In Buhari’s early days in office, after finally acknowledging the reality of fuel subsidy, his appointees and media handlers employed propaganda to say the country had finalized the long-dreaded removal of subsidy, and that the hike in fuel price was for that economic purpose. Still, Nigeria kept losing money so much that the then Minister of Finance, Kemi Adeosun, had to address the matter. “Technically,” she said in 2018, “there is no subsidy but there is under-recovery”. She claimed oil importers were “importing at a higher price than they are selling, which means they are losing money, which means effectively that that loss is being borne by everybody and effectively it reflects in the Federation Account”. But what Kemi explained in those confusing words was exactly the subsidy the government claimed to have removed, and it’s a scandalous policy somersault. In the two years after bamboozling Nigerians, the government spent $7 billion on “non-existent” subsidies.
But Nigeria’s problem is much complex than the overstaying subsidy; it thrives on the trust deficit between the impoverished people and governments that are everything but frugal. The reaction to attempts to remove fuel subsidies over the years, therefore, is beyond the mere economics of the policy. The most important question is, even if the subsidy is successfully removed this time around, what does the government intend to do differently?
The argument that Nigeria is too poor for the welfare system it pretends to practise is informed, but what has the government demonstrated to win the trust of the public? It’s difficult to convince the public that a system that manufactures sudden billionaires who merely head a government agency or some glorified ad hoc committee is serving the interests of the roadside hawkers who can’t afford a decent meal or educate their children at already-subsidized schools.

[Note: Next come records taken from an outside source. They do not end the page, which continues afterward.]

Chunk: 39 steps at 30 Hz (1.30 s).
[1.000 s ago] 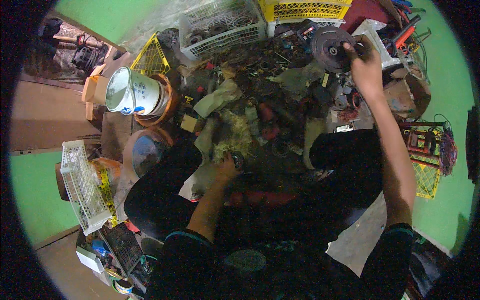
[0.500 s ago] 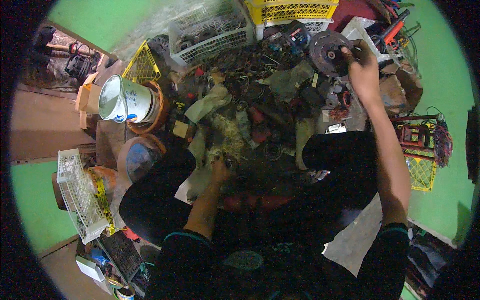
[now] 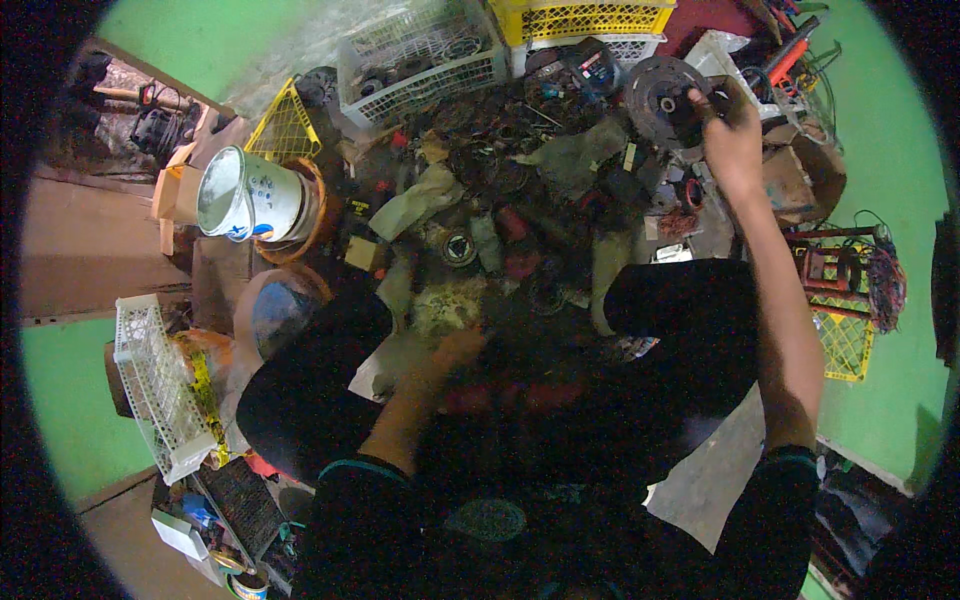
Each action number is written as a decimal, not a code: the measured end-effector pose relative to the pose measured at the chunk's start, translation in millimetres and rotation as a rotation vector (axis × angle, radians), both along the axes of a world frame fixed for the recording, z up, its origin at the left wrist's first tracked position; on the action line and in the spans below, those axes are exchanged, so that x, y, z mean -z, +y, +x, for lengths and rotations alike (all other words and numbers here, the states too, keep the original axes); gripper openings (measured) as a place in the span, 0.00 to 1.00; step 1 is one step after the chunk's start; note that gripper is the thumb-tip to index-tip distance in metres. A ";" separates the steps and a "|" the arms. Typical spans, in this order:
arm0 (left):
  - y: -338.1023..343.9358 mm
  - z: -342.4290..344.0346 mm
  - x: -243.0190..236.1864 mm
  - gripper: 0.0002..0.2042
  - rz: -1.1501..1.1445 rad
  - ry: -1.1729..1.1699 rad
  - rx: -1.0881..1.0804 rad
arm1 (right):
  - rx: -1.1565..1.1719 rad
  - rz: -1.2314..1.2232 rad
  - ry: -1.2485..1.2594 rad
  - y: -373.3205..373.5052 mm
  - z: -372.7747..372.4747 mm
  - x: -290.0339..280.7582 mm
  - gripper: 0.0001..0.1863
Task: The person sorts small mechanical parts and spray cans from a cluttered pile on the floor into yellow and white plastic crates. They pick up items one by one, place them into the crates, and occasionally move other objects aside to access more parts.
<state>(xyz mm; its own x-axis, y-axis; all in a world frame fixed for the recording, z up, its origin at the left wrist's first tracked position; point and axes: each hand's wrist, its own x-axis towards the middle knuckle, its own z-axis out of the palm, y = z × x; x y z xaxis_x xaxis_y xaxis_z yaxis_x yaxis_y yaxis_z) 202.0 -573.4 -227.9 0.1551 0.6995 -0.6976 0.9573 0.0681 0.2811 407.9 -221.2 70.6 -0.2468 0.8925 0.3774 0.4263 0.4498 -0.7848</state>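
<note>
A dark round disc (image 3: 661, 106) with a hub hole in its middle sits at the far right, above the heap of parts. My right hand (image 3: 732, 140) is closed at its right edge, thumb over its face; the other fingers are dark and partly hidden. Low in the middle, between my bent legs, is my left hand (image 3: 458, 352), smeared by motion with its fingers unclear. Beyond it, a round ring-like part (image 3: 458, 248) with a pale triangular centre lies on the soiled, yellowish patch of floor (image 3: 440, 306). A pale cloth-like piece (image 3: 420, 202) lies past that ring.
Dark parts and scraps (image 3: 490, 150) crowd the floor ahead. Behind them stand a white crate (image 3: 430, 85) and a yellow crate (image 3: 590, 18). At left are a white bucket (image 3: 270, 195), a cardboard box (image 3: 180, 195) and a white basket (image 3: 165, 395). A yellow crate (image 3: 842, 345) leans right.
A round part near my left hand has moved away to the far side, and that hand has drawn back slightly toward me. The disc at my right hand has shifted a little up and right.
</note>
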 end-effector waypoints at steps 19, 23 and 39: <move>69.4 -103.0 0.1 0.42 0.704 -0.090 -1.041 | -0.080 -0.132 -0.012 -4.2 -16.6 3.7 0.23; 103.1 -152.1 -15.3 0.35 0.771 -0.999 -1.393 | -0.099 -0.179 0.042 -1.7 -38.8 12.0 0.23; 171.0 -260.1 -209.9 0.43 1.014 0.086 -0.747 | -0.216 -0.848 0.135 84.8 -222.9 136.6 0.14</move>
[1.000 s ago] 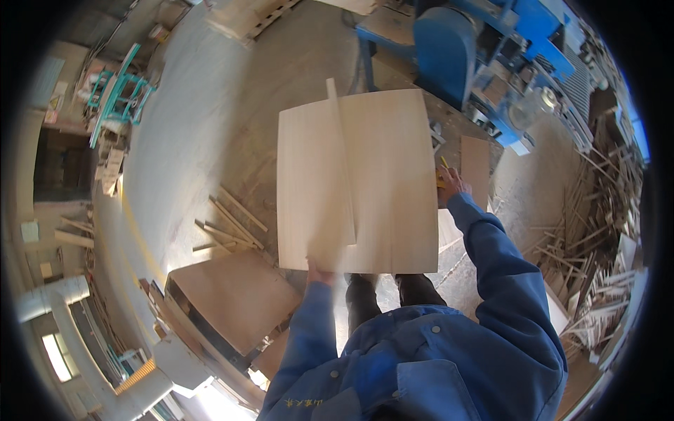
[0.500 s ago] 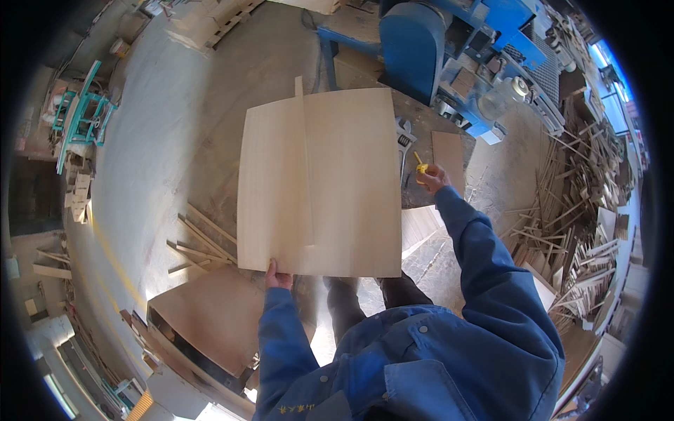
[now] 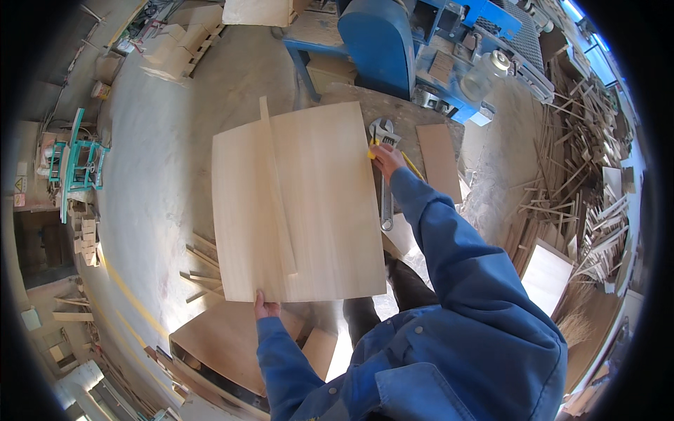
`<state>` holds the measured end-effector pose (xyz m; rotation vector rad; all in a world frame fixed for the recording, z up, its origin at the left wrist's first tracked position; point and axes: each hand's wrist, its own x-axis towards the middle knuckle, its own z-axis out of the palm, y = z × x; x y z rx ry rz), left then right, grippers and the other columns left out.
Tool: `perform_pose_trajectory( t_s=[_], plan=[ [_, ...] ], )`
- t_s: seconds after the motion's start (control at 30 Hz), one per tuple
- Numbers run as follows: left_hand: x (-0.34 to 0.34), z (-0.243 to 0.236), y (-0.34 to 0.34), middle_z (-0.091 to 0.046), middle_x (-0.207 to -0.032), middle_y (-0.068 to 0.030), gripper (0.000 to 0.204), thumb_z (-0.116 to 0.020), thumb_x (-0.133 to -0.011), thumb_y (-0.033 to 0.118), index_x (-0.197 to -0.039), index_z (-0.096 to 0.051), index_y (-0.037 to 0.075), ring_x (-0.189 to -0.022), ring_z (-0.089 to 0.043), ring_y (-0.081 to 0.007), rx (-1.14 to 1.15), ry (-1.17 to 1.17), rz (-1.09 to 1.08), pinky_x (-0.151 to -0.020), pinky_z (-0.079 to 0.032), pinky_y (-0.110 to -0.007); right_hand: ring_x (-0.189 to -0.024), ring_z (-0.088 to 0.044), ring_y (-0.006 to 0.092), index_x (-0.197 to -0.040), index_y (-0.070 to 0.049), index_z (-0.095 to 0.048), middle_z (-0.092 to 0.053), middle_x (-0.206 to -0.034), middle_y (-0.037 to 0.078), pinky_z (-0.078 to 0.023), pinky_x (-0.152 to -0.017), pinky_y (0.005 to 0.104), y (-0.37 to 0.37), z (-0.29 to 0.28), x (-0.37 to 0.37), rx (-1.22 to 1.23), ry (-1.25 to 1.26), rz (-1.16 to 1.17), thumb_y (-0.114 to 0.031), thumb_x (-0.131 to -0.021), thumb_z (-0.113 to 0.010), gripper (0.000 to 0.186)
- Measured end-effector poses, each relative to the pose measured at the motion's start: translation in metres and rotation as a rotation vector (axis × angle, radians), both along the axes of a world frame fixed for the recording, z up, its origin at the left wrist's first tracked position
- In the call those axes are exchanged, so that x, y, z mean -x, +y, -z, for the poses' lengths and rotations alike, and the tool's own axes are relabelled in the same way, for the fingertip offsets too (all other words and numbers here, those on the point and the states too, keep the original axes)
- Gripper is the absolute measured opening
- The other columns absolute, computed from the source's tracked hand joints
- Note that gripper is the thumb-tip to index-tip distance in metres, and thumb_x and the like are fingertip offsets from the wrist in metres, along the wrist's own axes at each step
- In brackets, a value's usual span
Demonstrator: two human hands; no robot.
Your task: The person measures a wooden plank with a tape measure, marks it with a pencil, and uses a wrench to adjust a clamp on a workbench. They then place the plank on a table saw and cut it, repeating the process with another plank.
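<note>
My left hand (image 3: 267,306) grips the near edge of a pale wooden panel (image 3: 330,210), fingers closed on it. Lying along the panel is a thin wooden strip (image 3: 276,184), its far end poking past the edge. My right hand (image 3: 386,160), closed, holds a yellow tape measure (image 3: 373,147) at the panel's right edge. Beside it, a large adjustable wrench (image 3: 386,210) lies partly behind that hand, and a brown board (image 3: 437,161) rests on the worn bench (image 3: 406,105).
Blue machinery (image 3: 372,49) stands at the far side. Scrap wood (image 3: 590,175) is piled to the right, loose sticks (image 3: 201,281) lie left of the panel, and a brown sheet (image 3: 221,340) sits at near left. A teal frame (image 3: 78,165) and boxes on a pallet (image 3: 179,45) are farther off.
My right hand has moved left with the tape measure to the panel's edge, beside the wrench. The panel and my left hand sit farther left and lower in the view.
</note>
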<state>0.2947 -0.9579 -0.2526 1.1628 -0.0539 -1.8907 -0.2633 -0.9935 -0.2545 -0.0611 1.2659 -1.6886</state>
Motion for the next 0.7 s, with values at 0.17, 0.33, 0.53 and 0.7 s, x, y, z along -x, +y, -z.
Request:
perform_pose_trajectory(
  t_s=[0.17,0.33,0.53,0.7],
  plan=[
    [0.024,0.004,0.015,-0.06,-0.118,-0.0108,0.033,-0.059,-0.089,0.016,-0.119,-0.053,0.004,-0.107,-0.06,-0.0236,0.086,0.07,-0.015,-0.086,-0.054,-0.04,-0.091,-0.059,0.0151,-0.104,-0.001,-0.059,-0.06,-0.096,0.005,-0.045,-0.084,0.0272,-0.019,0.007,0.026,-0.261,0.331,-0.061,-0.023,-0.079,-0.068,0.035],
    [0.065,0.016,0.028,-0.06,-0.118,-0.0103,0.032,-0.061,-0.088,0.016,-0.117,-0.054,0.004,-0.107,-0.059,-0.0232,0.067,0.169,-0.014,-0.086,-0.054,-0.039,-0.069,-0.058,0.013,-0.088,-0.002,-0.065,-0.061,-0.076,0.004,-0.045,-0.063,0.0262,-0.016,0.003,0.045,-0.073,0.192,0.061,-0.029,-0.074,-0.071,0.031],
    [0.107,0.03,0.048,-0.061,-0.117,-0.0086,0.031,-0.061,-0.088,0.015,-0.116,-0.055,0.005,-0.105,-0.06,-0.0219,-0.001,0.19,-0.041,-0.084,-0.054,-0.038,-0.068,-0.057,0.0131,-0.088,-0.002,-0.063,-0.06,-0.076,0.003,-0.045,-0.062,0.0259,-0.015,-0.013,0.064,-0.049,0.168,0.129,-0.026,-0.074,-0.072,0.03],
    [0.117,0.038,0.061,-0.061,-0.116,-0.0083,0.03,-0.061,-0.088,0.016,-0.115,-0.055,0.006,-0.105,-0.06,-0.0222,-0.064,0.153,-0.098,-0.081,-0.054,-0.037,-0.085,-0.06,0.0146,-0.102,0.001,-0.058,-0.063,-0.091,0.007,-0.046,-0.073,0.0266,0.005,-0.025,0.066,-0.178,0.586,-0.083,-0.02,-0.072,-0.073,0.04]
  ],
)
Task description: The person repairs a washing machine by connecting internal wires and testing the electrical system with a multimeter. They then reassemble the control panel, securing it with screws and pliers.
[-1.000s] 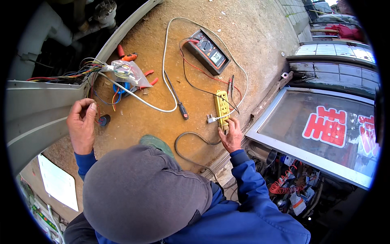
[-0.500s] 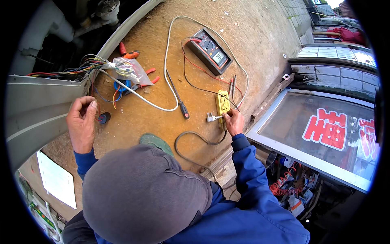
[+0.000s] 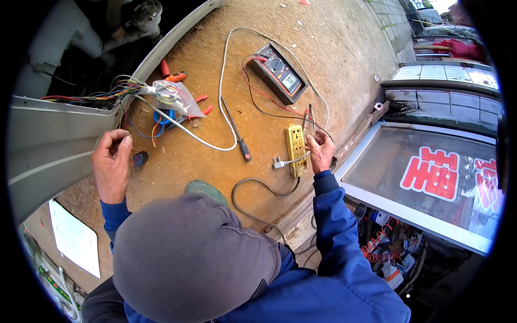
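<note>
“Head view: how are the fingers of the right hand (image 3: 321, 152) held?”

“Thumb and forefinger are brought close together at the tips, beside the yellow power strip (image 3: 295, 141); whether anything is clamped between them cannot be told.”

“And those of the left hand (image 3: 112, 168)?”

“Thumb and forefinger are bent close together; whether a thin wire is pinched there cannot be told. A black round part (image 3: 140, 158) is seen just to the right.”

“What is laid about the strip?”

“Flat on the brown ground, just left of the right hand, the strip is crossed by a white cord (image 3: 220, 96). That cord is ended by a white plug (image 3: 279, 163) at the strip's left side. Slim test probes (image 3: 306, 117) are seen just above the right fingertips. Farther up, a multimeter (image 3: 276, 65) is set at a slant, digits shown on its display.”

“And beyond?”

“A screwdriver (image 3: 245, 152) is laid between the hands. At upper left, coloured wires (image 3: 110, 91) are gathered, partly covered by a clear bag (image 3: 186, 99), with red-handled pliers (image 3: 207, 111) beside it. Farthest right, a framed panel (image 3: 371, 156) is marked with red lettering.”
</note>
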Demonstrator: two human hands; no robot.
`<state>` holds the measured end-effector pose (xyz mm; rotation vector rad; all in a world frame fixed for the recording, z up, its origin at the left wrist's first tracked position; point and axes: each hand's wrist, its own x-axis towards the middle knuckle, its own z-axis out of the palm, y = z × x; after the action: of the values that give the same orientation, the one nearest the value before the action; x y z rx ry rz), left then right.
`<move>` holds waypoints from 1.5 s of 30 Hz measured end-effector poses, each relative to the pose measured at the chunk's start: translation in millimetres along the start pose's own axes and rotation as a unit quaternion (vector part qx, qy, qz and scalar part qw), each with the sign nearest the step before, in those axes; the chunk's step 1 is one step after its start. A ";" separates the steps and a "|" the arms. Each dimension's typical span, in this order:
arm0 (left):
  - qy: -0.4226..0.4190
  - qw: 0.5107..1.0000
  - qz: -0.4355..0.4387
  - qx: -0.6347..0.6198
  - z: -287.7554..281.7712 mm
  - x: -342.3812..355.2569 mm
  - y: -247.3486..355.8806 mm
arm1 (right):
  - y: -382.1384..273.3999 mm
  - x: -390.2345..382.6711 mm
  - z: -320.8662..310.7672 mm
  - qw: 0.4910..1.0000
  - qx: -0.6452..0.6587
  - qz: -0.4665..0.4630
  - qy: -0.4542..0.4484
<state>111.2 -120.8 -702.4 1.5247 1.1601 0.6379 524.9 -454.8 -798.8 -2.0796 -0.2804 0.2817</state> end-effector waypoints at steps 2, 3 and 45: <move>0.006 1.000 0.010 0.010 -1.9 -0.4 0.2 | -6.8 -5.5 -14.5 0.993 -0.103 -0.016 -0.062; 0.009 1.000 0.015 0.016 -2.9 -0.6 1.4 | -9.3 -11.6 -22.5 0.976 -0.187 -0.050 -0.096; 0.002 1.000 0.018 0.005 -0.4 1.6 2.8 | 19.0 -64.0 -73.2 0.921 -0.302 -0.009 -0.247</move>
<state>112.4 -119.1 -699.9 1.5572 1.1416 0.6601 488.7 -543.6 -773.7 -2.5827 -0.7689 0.7947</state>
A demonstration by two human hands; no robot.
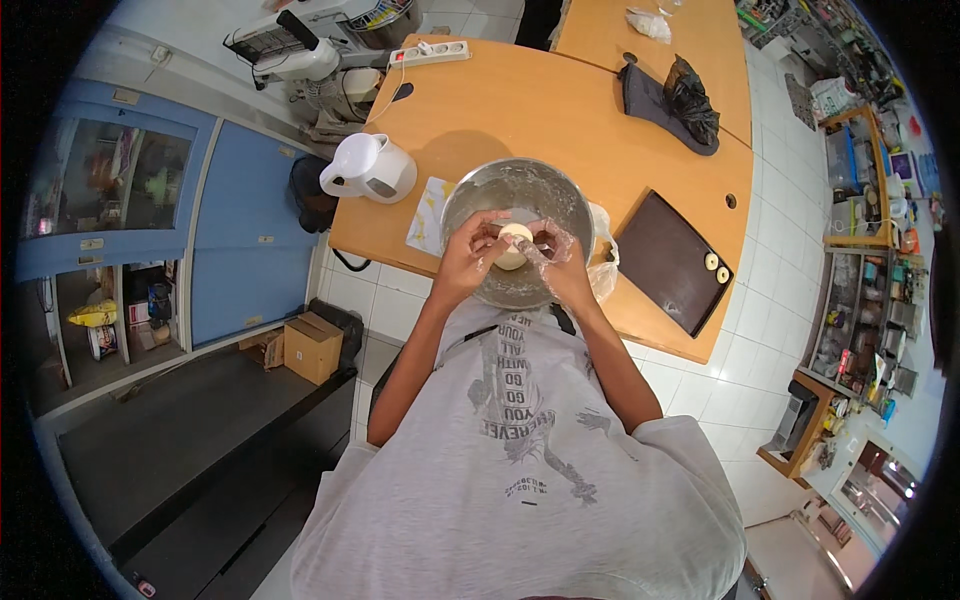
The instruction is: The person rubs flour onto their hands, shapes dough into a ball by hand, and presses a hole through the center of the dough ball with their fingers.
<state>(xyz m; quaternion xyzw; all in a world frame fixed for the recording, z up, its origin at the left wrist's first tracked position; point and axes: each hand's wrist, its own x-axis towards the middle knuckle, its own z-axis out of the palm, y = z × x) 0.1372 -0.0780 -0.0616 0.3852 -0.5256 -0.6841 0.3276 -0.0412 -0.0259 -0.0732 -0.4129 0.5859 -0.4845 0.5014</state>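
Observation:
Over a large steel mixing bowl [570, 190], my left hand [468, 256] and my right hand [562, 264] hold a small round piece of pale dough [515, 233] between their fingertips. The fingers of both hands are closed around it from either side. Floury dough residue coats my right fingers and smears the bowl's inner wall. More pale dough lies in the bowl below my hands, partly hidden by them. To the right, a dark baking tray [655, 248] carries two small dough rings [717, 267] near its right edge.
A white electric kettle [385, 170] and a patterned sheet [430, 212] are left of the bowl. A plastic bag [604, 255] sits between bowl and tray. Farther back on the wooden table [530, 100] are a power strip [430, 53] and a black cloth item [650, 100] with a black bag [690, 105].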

In all economic arguments, our long-practised fuel subsidy regime has been fairly established as a disadvantage to Nigeria, but it’s also the price of decades of poorly-implemented policies. Half the people of Nigeria aren’t languishing in poverty by their design or what the cruel politicians may consider intentional docility. The Nigerian masses are victims of an organized crime masterminded by the very political class speaking fancy English from Abuja to Zurich in paying their dues to Adam Smith. The subsidy, also, is the only—and I repeat, only—benefits of this social contract some Nigerians can point in Potiskum or Iseyin.
However, on the hill of social privilege, the rush to justify the economics of fuel subsidy is tempting. The increase of fuel price by over 100% doesn’t come with higher income. In fact, the same governments have been unable to fully implement even the meagre N30,000 minimum wage. Interestingly, the federal government’s solution to the likely pushback on the subsidy removal is acquiring loans to afford distribution of “N5,000 to 40 million poorest Nigerians each as transport grant to cushion the effect of the planned removal of the fuel subsidy”. This is a way to subsidize national outrage, but what next after that?
Nigeria’s human capital disaster calls for sober reflection on life after subsidy, and it’s something a cash handout less than what some of us pay for a meal in Abuja can’t redeem. The looming inflation in a country at the mercy of nationwide security lapse largely attributed to poverty should alarm us. Ordinarily, such decisions are made along with the timeline of rolling out some fancily named economic recovery or poverty-alleviation plans but these things seem like difficult maths in Nigeria. We can’t subsidize the poor man’s outrage forever.